Le régime cubain a militarisé ce jeudi le Parc de Santa Úrsula, à Santiago de Cuba, en réponse directe à une nouvelle vague de protestations de casseroles qui s'est répandue dans plusieurs quartiers de la ville orientale pendant la nuit.
Le journaliste indépendant Yosmany Mayeta Labrada, basé aux États-Unis, a diffusé depuis l'exil les vidéos et les rapports envoyés par des citoyens à l'intérieur de Santiago de Cuba, documentant des manifestations dans au moins quatre zones distinctes de la ville principale.
Les enregistrements, réalisés dans l'obscurité totale, constituent en eux-mêmes une dénonciation : ils trahissent la coupure de courant dont souffrait la ville au moment précis des manifestations, avec à peine une ou deux heures d'électricité par jour.
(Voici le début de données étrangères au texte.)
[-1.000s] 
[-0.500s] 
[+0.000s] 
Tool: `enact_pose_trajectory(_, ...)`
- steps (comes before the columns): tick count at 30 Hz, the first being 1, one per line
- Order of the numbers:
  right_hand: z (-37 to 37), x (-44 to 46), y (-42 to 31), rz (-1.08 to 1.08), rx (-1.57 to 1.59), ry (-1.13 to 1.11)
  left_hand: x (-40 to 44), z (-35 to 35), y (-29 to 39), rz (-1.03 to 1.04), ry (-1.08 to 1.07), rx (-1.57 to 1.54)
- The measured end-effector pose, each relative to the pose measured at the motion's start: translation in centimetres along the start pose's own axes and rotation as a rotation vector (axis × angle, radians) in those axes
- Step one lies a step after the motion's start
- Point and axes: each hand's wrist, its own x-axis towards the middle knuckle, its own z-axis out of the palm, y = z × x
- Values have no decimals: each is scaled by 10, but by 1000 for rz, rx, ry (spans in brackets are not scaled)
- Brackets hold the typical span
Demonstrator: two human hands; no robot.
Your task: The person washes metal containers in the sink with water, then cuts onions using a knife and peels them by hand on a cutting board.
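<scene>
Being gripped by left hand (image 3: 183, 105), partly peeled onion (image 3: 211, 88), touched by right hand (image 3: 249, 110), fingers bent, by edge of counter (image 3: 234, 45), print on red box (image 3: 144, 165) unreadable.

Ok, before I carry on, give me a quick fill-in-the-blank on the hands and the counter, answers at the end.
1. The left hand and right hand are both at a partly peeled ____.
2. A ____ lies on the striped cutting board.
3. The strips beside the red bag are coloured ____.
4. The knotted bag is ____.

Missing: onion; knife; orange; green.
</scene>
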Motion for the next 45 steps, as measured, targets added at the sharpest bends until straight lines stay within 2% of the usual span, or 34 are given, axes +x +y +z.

Les cacerolazos ont commencé dans le Reparto Municipal et se sont rapidement propagés. Mayeta Labrada a rapporté que des casseroles ont également résonné dans les immeubles de 18 étages de Santiago, à quelques mètres du siège provincial du Parti Communiste de Cuba.
Quelques minutes plus tard, de nouveaux rapports sont arrivés : « Des casseroles sont également signalées depuis Santa Úrsula et le Hoyo de Chicharrones », a publié le journaliste.
A cela s'est ajoutée une quatrième zone : « Cacerolazos depuis le Reparto Portuondo », a-t-il documenté dans une autre vidéo.
La réponse du régime ne s'est pas fait attendre. Après les bruits de casseroles, des forces militaires ont pris le Parc de Santa Úrsula, suivant le schéma répressif déjà documenté dans la ville : le 29 juin, le régime a déployé des bérets noirs armés de fusils longs à Chicharrones pour intimider les manifestants.
Les manifestations de ce jeudi ne se sont pas limitées à Santiago. À La Havane, des habitants de La Lisa se sont rassemblés devant le siège du PCC après plus de 50 heures consécutives sans électricité ni eau, tandis que des casseroles en rue Primelles de El Cerro ont déclenché un important dispositif policier avec des véhicules déployés dans la zone.
En Regla, des dizaines de voisins sont sortis dans la rue après plus de 24 heures sans électricité avec le slogan «Nous voulons dormir avec de la lumière ; nous voulons vivre comme des personnes».
Santiago accumule des mois de manifestations continues : le 18 juin, des cacerolazos simultanés ont secoué tous ses quartiers ; le 19 juin, les manifestations sont arrivées à quelques rues du siège provincial du PCC.
L'Observatoire cubain des conflits a enregistré 1 133 manifestations rien qu'en avril 2026, soit une augmentation de 29,5 % par rapport à l'année précédente.
Le ministre de l'Énergie a admis que Cuba avait fonctionné sans réserves de carburant pendant des mois et a prévu que 2026 serait « une année difficile ».